Comment by delichon
Comment by delichon 3 months ago
Given that the decision is unanimous just maybe it is in alignment with the constitution. If Clarence Thomas and Ketanji Jackson agree on something, that's some kind of signal.
Comment by delichon 3 months ago
Given that the decision is unanimous just maybe it is in alignment with the constitution. If Clarence Thomas and Ketanji Jackson agree on something, that's some kind of signal.
Neil Gorsuch is though and he signed on too. He even said that while he thought the government had to prove a higher standard than the opinion required, it didn’t matter to the decision because the government in his mind had met that even higher standard anyway.
Neil “the President can use SEAL Team 6 to eliminate his political opponents” Gorsuch?
He’s not a small government conservative, lol.
So you quote the extreme interpretation of the decision by the dissenters to describe what he believes as opposed to using his own words? Seems unfair.
Yes, I believe that in a court case, when someone says "what about Scenario X" and then you write an opinion that fails to preclude Scenario X, you are writing an opinion that can be criticized for allowing Scenario X.
Gorsuch saying "I am not considering Scenario X" does not actually mean his opinion precludes it. His opinion, as written, allows it.
Oh brilliant. So all we need to curtail someone's speech is assert they are "a foreign adversary hoping to decimate the USA?"
That clarifies things!
What about the speech of "the enemy from within" who is "more dangerous than China, Russia, and all these other countries"?

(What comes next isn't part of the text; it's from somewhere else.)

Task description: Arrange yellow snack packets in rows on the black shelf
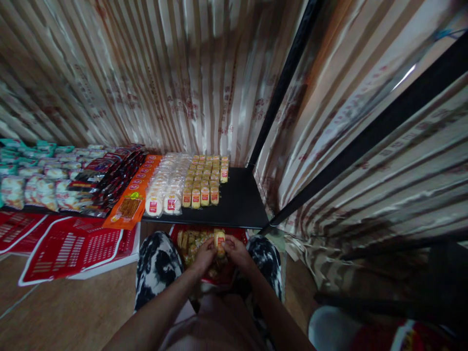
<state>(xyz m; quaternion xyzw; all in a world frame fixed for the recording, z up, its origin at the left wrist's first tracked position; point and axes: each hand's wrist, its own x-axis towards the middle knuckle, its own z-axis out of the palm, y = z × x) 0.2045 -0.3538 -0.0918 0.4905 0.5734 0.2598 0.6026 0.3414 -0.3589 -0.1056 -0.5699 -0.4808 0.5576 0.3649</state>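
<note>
Between my knees, both hands hold a small wrapped yellow snack cake (pixel 220 242) with a red label, upright above a red basket (pixel 239 235). My left hand (pixel 205 254) pinches its left side, and my right hand (pixel 235 249) grips the right side. More wrapped yellow snacks (pixel 190 243) lie in the basket, partly hidden by my hands. On the black shelf (pixel 241 200) just beyond, rows of matching yellow snack cakes (pixel 201 196) stand lined up. To their left are rows of round white wrapped snacks (pixel 163 202).
An orange snack packet (pixel 127 207), dark packets (pixel 106 178) and white-and-green bags (pixel 36 180) fill the shelf's left part. Red baskets (pixel 76 243) sit below it. Black posts (pixel 281 87) rise at the right, before a striped curtain (pixel 183 73). A white round container (pixel 332 329) stands lower right.
</note>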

(And to be clear: I think TikTok is awful and should be banned, but I want much, much clearer arguments than this as to why it is able to be banned under our Constitution)
It’s pretty clear you haven’t read it (or the original law).
It allows US POTUS to force American companies not to serve content that POTUS says is 1) under foreign control and 2) a national security concern.
Note that (1) can be satisfied by POTUS simply saying the company is under the influence of foreign entities.
I.e., there is nothing in the law or the ruling that prevents POTUS from saying “Bluesky is under China’s influence” and banning it.
The commerce clause has been used since the founding of the country for this sort of thing. I never saw a way for it to be called unconstitutional.
For most of US history people's access to information was controlled by a few powerful news/media corporations and the Supreme Court did nothing to stop that. It's no surprise that when we finally get a decentralised information transmission system not beholden to the elites, the Supreme Court doesn't want to lend it a hand.
The information is decentralized (a hundred million different sources...), just not the infrastructure.
Social media algorithms are nuclear bombs for the mind. And they are beholden to whoever holds the detonator. It just happens that a lot of people are happy with China holding it.
When the mind-reading algorithm provides each user with their own reality to live in, then we are talking about editorializing. And allowing a communist, anti-Western government direct control over that power does not seem reasonable.
inb4 "better than my own government" - great, we agree that social media algorithms are a net negative to all society.
Communications is great. Video is great. Social media algorithms controlled by rage-inducing profit seekers and governments is not great.
> rage-inducing profit seekers
That pretty accurately describes Twitter and Facebook these days. TikTok, not so much, which you would know if you had used the platform. (Or, you have used the platform, and you prefer rage-inducing crap, so it continues serving that to you)
The proponents of the ban keep mentioning some kind of nefarious "communist" propaganda, and some kind of nefarious privacy data access, but I've yet to see someone show concrete examples of what that would look like.
My TikTok feed contains a ton of funny cat videos, Europeans shitting on clueless American tourists, OF models hawking themselves, the ubiquitous dance videos, people making caricature cringe videos, and a bunch of viral meme videos. And a lady drinking Costco peach juice.
Where's the propaganda? Not in my feed, that's for sure.
Where's the rage-inducing bait? Not in my feed, that's for sure.
What privacy data can the nefarious CCP access about me? That I like cat videos and memes?
It means your psyche has not yet been targeted by explicit reprogramming.
> “which would’ve led to the inescapable conclusion … had to be rejected as infringing … free speech”
When the EFF sounds about as sane as a sovereign citizen…
With friends like these, who needs enemies…
I worked at EFF for twenty years, and every iteration or incarnation of EFF would have said that it should be extraordinarily difficult for the government to prevent Americans from using foreign web sites or software. And that it should be extraordinarily difficult for the government to compel tech intermediaries to help block foreign sites or software. This would have been a bog-standard EFF position for the organization's entire existence.
(I would say something even stronger than "extraordinarily difficult", but then I'd be on thinner ice.)
Not only did it require specific legislation, but it had the near unanimous support of all 3 branches of the government (if you exclude the shifts in presidential opinion)
Signal of belief in an excessively strong state?
Clarence Thomas is not actually conservative in the small government sense.